Não é difícil entender: países de maioria muçulmana, por exemplo, não devem votar na candidatura norte-americana. Mesmo que Trump não esteja mais no poder em 2026, a represália viria agora. E, além disso, há a questão da política esportiva em si: o país que votar nos Estados Unidos, pelo voto ser aberto, será cobrado localmente por esse voto.

“Não é tão óbvio que vença a melhor candidatura. Em 2010, venceu a África do Sul diante de Marrocos, que era melhor. Hoje, depois da investigação do FBI, está claro que se não fosse pela compra de votos da África do Sul, Marrocos teria vencido. Por outro lado, temos o fator Donald Trump. O presidente dos Estados Unidos aborreceu muitos países e isso pode favorecer Marrocos. Além disso, dentro da Fifa há um sentimento de revanche contra o FBI, porque foram eles que destruíram o modelo de crime organizado que acontecia na entidade”.

Marrocos tem apostado em uma campanha que mostra a paixão do seu povo pelo futebol. Isso, porém, passa muito, muito longe de ser um fator importante na hora de votação, segundo Jamil Chade. “Depois de 20 anos cobrindo a Fifa, a única coisa que descobri é que o futebol não é o que determina as decisões. Catar era a pior candidatura técnica em 2022 e ganhou. E a Rússia era a pior candidatura técnica em 2018 e ganhou”, analisou Chade.

Sul-americanos com Marrocos?

Um dos continentes onde a reportagem da ESPN diz que os marroquinos conseguiram promessas de votos é justamente na América do Sul. Isso porque, diz a reportagem, os dirigentes daqui se sentem ameaçados pela justiça dos Estados Unidos, que prendeu alguns dirigentes daqui. José Maria Marin, presidente da CBF em 2014, está preso em Nova York. Marco Pólo Del Nero está no processo do Departamento de Justiça americano e sabe que não pode sair do país para não ser preso e deportado aos Estados Unidos para responder por crimes similares aos de Marin.

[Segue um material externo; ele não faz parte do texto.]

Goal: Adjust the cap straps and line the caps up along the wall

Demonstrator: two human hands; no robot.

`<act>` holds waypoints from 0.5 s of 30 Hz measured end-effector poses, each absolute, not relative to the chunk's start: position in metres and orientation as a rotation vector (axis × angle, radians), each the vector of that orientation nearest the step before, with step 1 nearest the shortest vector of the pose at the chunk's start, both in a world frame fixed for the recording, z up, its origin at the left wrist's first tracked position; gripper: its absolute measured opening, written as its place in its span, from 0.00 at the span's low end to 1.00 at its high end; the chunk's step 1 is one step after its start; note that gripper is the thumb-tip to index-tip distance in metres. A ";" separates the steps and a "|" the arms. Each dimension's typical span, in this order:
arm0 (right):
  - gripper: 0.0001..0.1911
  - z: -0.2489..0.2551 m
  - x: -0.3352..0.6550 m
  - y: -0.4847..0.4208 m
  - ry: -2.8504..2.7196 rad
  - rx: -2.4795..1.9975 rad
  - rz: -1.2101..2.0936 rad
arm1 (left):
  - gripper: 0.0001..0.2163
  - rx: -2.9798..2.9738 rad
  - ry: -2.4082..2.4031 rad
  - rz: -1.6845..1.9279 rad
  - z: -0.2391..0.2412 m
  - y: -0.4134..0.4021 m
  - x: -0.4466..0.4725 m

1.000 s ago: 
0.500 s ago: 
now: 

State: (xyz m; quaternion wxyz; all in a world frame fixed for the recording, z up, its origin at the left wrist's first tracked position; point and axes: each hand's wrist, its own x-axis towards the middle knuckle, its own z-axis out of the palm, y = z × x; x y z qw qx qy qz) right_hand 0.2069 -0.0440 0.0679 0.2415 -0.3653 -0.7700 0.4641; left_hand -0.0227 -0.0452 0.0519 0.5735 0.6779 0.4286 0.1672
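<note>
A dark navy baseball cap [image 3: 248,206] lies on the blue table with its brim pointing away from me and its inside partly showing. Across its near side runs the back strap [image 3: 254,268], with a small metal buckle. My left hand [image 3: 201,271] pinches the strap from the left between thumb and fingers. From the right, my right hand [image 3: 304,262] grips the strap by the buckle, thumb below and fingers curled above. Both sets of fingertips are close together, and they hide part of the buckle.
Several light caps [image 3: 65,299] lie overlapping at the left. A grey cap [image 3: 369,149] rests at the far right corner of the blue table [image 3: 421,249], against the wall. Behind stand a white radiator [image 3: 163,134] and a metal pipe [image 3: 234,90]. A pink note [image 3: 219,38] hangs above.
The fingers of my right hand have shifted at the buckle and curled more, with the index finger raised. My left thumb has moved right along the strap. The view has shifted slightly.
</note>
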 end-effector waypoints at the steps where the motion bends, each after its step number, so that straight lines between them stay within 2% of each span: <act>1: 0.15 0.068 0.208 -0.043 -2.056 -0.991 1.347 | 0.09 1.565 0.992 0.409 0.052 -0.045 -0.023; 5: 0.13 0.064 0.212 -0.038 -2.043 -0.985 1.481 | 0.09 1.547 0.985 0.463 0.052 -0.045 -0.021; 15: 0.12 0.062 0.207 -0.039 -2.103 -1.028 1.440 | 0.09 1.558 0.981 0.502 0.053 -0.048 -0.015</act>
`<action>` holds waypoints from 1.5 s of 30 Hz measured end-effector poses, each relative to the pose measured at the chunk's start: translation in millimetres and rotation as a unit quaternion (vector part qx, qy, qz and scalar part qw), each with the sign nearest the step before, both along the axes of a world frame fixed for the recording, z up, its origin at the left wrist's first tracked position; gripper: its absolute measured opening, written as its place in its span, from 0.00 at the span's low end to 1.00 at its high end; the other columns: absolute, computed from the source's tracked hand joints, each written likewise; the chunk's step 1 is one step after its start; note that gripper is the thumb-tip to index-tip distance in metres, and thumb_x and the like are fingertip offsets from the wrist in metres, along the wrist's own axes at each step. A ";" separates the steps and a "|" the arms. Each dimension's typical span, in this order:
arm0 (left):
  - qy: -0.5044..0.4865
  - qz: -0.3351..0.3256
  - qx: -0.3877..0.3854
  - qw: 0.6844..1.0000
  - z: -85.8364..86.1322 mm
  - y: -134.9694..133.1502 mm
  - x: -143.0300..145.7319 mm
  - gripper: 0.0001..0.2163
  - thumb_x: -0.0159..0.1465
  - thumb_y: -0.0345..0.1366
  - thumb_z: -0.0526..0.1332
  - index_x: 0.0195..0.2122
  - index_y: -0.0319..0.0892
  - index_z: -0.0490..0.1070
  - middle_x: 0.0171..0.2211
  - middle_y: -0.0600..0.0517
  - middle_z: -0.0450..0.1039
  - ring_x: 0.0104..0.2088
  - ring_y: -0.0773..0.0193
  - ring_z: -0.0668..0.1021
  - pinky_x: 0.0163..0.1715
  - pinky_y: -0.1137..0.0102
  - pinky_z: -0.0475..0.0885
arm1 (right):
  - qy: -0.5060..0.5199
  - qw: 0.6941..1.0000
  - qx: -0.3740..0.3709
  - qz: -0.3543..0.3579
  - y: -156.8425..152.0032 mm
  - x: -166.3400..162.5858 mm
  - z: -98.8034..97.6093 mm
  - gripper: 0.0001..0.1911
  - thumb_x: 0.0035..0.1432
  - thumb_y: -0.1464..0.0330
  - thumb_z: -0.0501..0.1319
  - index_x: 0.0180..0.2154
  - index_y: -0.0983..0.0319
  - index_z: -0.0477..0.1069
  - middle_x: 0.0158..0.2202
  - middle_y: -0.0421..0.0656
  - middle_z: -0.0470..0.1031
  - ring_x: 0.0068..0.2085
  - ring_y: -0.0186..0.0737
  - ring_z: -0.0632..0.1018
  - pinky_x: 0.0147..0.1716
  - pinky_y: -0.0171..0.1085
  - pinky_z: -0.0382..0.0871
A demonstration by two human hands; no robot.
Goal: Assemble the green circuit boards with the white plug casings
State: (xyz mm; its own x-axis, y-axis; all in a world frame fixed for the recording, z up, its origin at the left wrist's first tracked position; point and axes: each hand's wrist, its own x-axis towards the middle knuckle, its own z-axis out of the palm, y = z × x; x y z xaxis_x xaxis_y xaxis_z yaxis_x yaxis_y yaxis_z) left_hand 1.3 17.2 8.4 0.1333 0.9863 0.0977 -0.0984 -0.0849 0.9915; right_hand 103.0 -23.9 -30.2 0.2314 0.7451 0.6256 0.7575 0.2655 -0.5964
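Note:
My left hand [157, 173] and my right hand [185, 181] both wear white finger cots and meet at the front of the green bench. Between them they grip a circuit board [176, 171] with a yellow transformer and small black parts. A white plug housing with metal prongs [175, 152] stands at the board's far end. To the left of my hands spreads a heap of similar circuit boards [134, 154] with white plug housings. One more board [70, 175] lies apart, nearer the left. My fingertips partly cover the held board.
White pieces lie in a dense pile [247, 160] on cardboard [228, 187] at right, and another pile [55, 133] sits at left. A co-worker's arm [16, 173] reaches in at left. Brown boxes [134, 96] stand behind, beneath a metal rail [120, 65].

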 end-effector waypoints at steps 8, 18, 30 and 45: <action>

Com esse cenário, alguns dirigentes podem acabar votando em Marrocos. Só que isso significa também que esses dirigentes serão cobrados localmente por isso. Marco Pólo Del Nero não estará na votação, no Congresso da Fifa que acontece no dia 13 de junho em Moscou, mas o presidente da CBF em exercício no dia será cobrado pelo seu voto quando voltar ao Brasil. No dia 17 abril estão marcadas eleições na CBF e o candidato de Del Nero é Rogério Caboclo, atualmente diretor executivo da entidade, que será aclamado presidente, já que ele é candidato único. Quando ele exercer o seu voto em Moscou, será cobrado para explicar seus motivos quando chegar ao Brasil.

Temor de eliminação precoce

Um dos pontos críticos que se tornaram justamente um motivo para questionar a Fifa foram os relatórios técnicos das candidaturas dos países que querem sediar a Copa. Em 2010, os relatórios feitos pela própria Comissão da Fifa foram ignorados. Se levantaram diversas questões que poderiam ser problemas nas candidaturas da Rússia e especialmente do Catar, desde saúde dos jogadores pelo enorme calor no país do Oriente Médio até condições de infraestrutura e de trabalho nesses países.

Segundo reportagem da BBC, Marrocos precisará de investimento governamental para atender às exigências de infraestrutura no país. A estimativa é que precisará de 16 bilhões de dólares. Assim como já ouvimos antes em outras candidaturas, seja de países pequenos ou grandes, os organizadores afirmam que irão buscar parte desses recursos na iniciativa privada.

Desta vez, a Fifa afirma que os relatórios técnicos serão cruciais para as candidaturas. Por isso, eles podem inclusive eliminar os candidatos antes mesmo da votação, no dia 13 de junho. Marrocos pretende usar 14 estádios na Copa 2026. Cinco deles estão construídos (Marrakesh, Tanger, Agandir, Fez e Rabat), dois estão em construção (Tetuán e Uchda) e outros sete seriam construídos (dois em Casablanca, um segundo em Marrakesh, e os demais em Uarzazat, Nador, Meknes e Eljadida).

O grande temor da candidatura dos marroquinos é justamente não conseguir demonstrar ter condições de sediar o evento nas visitas técnicas da Fifa. Contra uma candidatura norte-americana rica e que aposta em infraestrutura já pronta, esse é um fator de fato que preocupa. Marrocos, porém, segue esperançosa que desta vez conseguirá receber uma Copa do Mundo no seu país, na quinta tentativa.